Мавра Савишна в патетические минуты жизни, как и в этом случае, говорила мне «ты». Я подошел к ее руке, пробормотал какое-то извинение, она взяла меня за ухо, посадила возле себя, и мы по прежнему стали друзьями.
– Что это вам вздумалось, Мавра Савишна, в город ехать, да и еще спозаранку, едва зима началась? – спросил я.
– Что делать, Иван Васильич, что делать, родной! Пока можно было оставаться, так и оставалась, а пришлось ехать, так и поедем! У меня там дела есть кой-какие, да и надо Вареньке повеселиться… Что ей в деревне делать?
Мавра Савишна оглянулась и, удостоверившись, что мы одни, продолжала, понизив голос:
– Ведь ей у меня осьмнадцать лет, а о Покрове и девятнадцать будет! Конечно, какие же это еще лета, да все надо и о будущем подумать; оно, разумеется, судьбы своей не минуешь, но в деревне кто же ее узнает; ну а в городе иное дело!
– Да уж не устраивается ли у вас что-нибудь? – спросил я, думая, что в мое отсутствие могло что-либо и случиться.
– Нет, ничего нет такого, Иван Васильич; да чему же и быть? Володя еще мальчик, а Сергей Петрович… Ну, конечно, Сергей Петрович – человек хороший, да ведь не нам за ним гоняться! Свет не клином сошелся! Для моей Вареньки и не такие найдутся. Впрочем, власть Господня, а в город ехать надобно, хоть и тяжелый год: гречихи, сами знаете, совсем не родилось. Не хотите ли чайку с дороги? Я было и забыла совсем. Варенька! Варенька! Позовите Вареньку.

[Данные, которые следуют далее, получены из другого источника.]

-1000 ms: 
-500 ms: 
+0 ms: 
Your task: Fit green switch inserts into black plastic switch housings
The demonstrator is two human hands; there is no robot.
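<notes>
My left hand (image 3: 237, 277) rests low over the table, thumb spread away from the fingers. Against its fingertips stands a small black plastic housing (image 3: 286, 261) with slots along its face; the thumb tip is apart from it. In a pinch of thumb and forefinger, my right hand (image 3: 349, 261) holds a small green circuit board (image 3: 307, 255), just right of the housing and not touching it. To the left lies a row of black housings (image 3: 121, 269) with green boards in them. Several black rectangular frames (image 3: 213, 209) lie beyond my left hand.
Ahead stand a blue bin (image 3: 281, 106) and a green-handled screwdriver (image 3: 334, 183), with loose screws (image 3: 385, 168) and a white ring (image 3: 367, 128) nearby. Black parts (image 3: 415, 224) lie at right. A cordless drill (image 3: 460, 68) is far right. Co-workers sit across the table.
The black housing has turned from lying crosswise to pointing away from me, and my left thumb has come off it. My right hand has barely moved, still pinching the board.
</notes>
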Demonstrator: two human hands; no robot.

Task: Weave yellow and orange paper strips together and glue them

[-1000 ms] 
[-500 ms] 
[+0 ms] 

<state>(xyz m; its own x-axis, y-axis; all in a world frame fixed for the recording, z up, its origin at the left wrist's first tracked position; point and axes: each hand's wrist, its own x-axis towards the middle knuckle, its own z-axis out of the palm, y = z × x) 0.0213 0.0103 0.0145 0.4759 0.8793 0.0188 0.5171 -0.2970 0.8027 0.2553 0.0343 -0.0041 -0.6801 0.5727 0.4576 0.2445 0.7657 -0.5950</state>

Через несколько минут пришла и Варвара Александровна. Она была в дорожном чепчике, который удивительно шел к ее хорошенькой головке. Мне показалось сначала, что она нисколько не изменилась, только как будто побледнела немножко да не так была детски весела, как прежде. Но, всмотревшись, я заметил в ее лице перемену гораздо серьезнее: все черты его приняли более оконченное выражение, как будто зрелая мысль прошла по этому лицу и углубила все не ясные черты детства. А впрочем, она была хороша по-прежнему, если не стала еще лучше. Тихая дума светилась в темно-голубых с поволокою глазах, уста приветливо улыбались, и две ямки на щечках смягчали серьезность лица. Она встретила меня, как прежде встречала, – улыбкой и протянутой ручкой. С ее приходом Мавра Савишна встала.
– Варенька! Беглец воротился; напои его чаем да пожури хорошенько, а мне нужно еще поговорить со старостой. – И с этим она вышла, оста вив нас одних.
Варенька налила мне стакан чаю, поставила его передо мной, сама налила в него сливок, села, подперши рукою головку, и с улыбкой смотрела на меня.
– Ну, скажите, отчего ж вы нас забыли? Как вам не грех! Maman ужасно по вам соскучилась, и я также. Что сделалось с вами?
– Я думал, что вы на меня сердитесь, – отвечал я, – и боялся, что мое посещение…
– Как вам не стыдно! – прервала она. – Впрочем, всему я виновата; признаюсь, я вам тогда не поверила. Простите меня и будем друзьями по-прежнему.
И она мне подала ручку, я поцеловал ее.
– А теперь как вы убедились? – спросил я.
– Я об этом много думала, – отвечала она. – Вы ни в чем не виноваты, вы не так поняли его или, лучше сказать, вы его совсем не поняли. И он не виноват: у него была какая-нибудь причина к отъезду, причина, вздорная для других, но важная для него.
«Как же, – подумал я, – важная была причина! Он испугался, что потолстеет и женится на чудеснейшей девочке».